29. Juli 2026

Insolvenzverfahren der Keim & Brecht OHG: Investorenprozess für Filialen schreitet voran – Produktion wird Ende Juli eingestellt

Im Insolvenzverfahren über das Vermögen der Keim & Brecht OHG mit Sitz in Mittelbiberach setzt sich der Investorenprozess für das Filialgeschäft positiv fort. Das Insolvenzverfahren wurde mit Beschluss des Amtsgerichts Ravensburg zum 1. Juni 2026 eröffnet. Zum Insolvenzverwalter wurde Diplom-Wirtschaftsjurist Tobias Sorg bestellt.

Seit der Eröffnung des Verfahrens wurde gemeinsam mit dem M&A-Berater allea consult ein strukturierter Investorenprozess durchgeführt. Dabei wurden zahlreiche potenzielle Erwerber angesprochen. Mehrere Interessenten haben Vertraulichkeitsvereinbarungen unterzeichnet, Betriebsbesichtigungen durchgeführt und Angebote abgegeben. Derzeit liegen für verschiedene Bäckereifilialen Kaufangebote vor. Die Verhandlungen mit den jeweiligen Interessenten dauern derzeit an. Ziel ist es, möglichst viele Standorte und Arbeitsplätze im Verkaufsbereich zu erhalten.

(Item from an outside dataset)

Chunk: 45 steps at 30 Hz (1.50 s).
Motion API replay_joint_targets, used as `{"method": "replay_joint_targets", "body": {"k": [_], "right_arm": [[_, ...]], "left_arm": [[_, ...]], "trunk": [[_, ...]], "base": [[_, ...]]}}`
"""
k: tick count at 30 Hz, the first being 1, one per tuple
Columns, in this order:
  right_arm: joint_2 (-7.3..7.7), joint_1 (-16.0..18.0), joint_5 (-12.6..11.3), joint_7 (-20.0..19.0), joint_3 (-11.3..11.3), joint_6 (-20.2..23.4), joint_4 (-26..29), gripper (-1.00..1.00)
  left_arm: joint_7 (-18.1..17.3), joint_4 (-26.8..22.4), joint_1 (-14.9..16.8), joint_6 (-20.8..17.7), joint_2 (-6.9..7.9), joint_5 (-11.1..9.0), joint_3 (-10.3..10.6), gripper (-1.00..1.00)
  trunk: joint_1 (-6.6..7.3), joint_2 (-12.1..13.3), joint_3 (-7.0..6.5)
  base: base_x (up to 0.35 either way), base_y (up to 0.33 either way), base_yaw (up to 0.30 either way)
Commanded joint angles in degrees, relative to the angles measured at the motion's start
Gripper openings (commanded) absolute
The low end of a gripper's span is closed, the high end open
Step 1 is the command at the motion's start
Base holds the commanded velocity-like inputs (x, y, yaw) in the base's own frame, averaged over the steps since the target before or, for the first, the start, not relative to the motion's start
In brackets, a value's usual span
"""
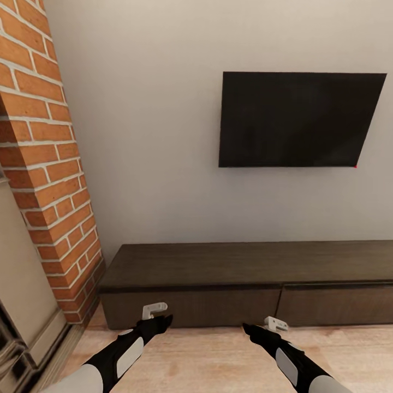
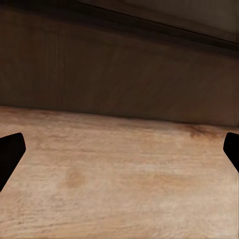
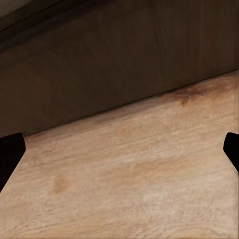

Ein Abschluss der Transaktionen steht allerdings noch aus. Insbesondere sind derzeit noch verschiedene wirtschaftliche und vertragliche Fragestellungen – etwa im Zusammenhang mit Mietverhältnissen – zu klären. Der Investorenprozess befindet sich daher weiterhin in einer entscheidenden Phase. Nach der aktuellen Zeitplanung sollen die Verhandlungen im Juli abgeschlossen und die Transaktionen – vorbehaltlich des erfolgreichen Abschlusses – in den darauffolgenden Wochen vollzogen werden.

Für den Produktionsbetrieb konnte trotz intensiver Marktansprache hingegen kein tragfähiger Investor gefunden werden. Eine Fortführung der Backstube ist daher wirtschaftlich nicht darstellbar. Die Produktion wird deshalb zum Ende des Monats Juli eingestellt.

Diplom-Wirtschaftsjurist Tobias Sorg, Insolvenzverwalter der Keim & Brecht OHG, erklärt:

„Unser Ziel war und ist es, möglichst viele Arbeitsplätze und Standorte zu erhalten. Für das Filialgeschäft bestehen erfreulicherweise konkrete Übernahmeperspektiven. Gleichzeitig mussten wir jedoch feststellen, dass sich für den Produktionsbereich trotz intensiver Bemühungen keine tragfähige Lösung finden ließ. Die Einstellung der Produktion ist deshalb leider unausweichlich. Bis zuletzt werden wir alles daransetzen, den Investorenprozess für die Filialen erfolgreich zum Abschluss zu bringen.“

Der Geschäftsbetrieb in den Filialen wird bis zu einer möglichen Übertragung unverändert fortgeführt. Kundinnen und Kunden können die Filialen weiterhin wie gewohnt besuchen.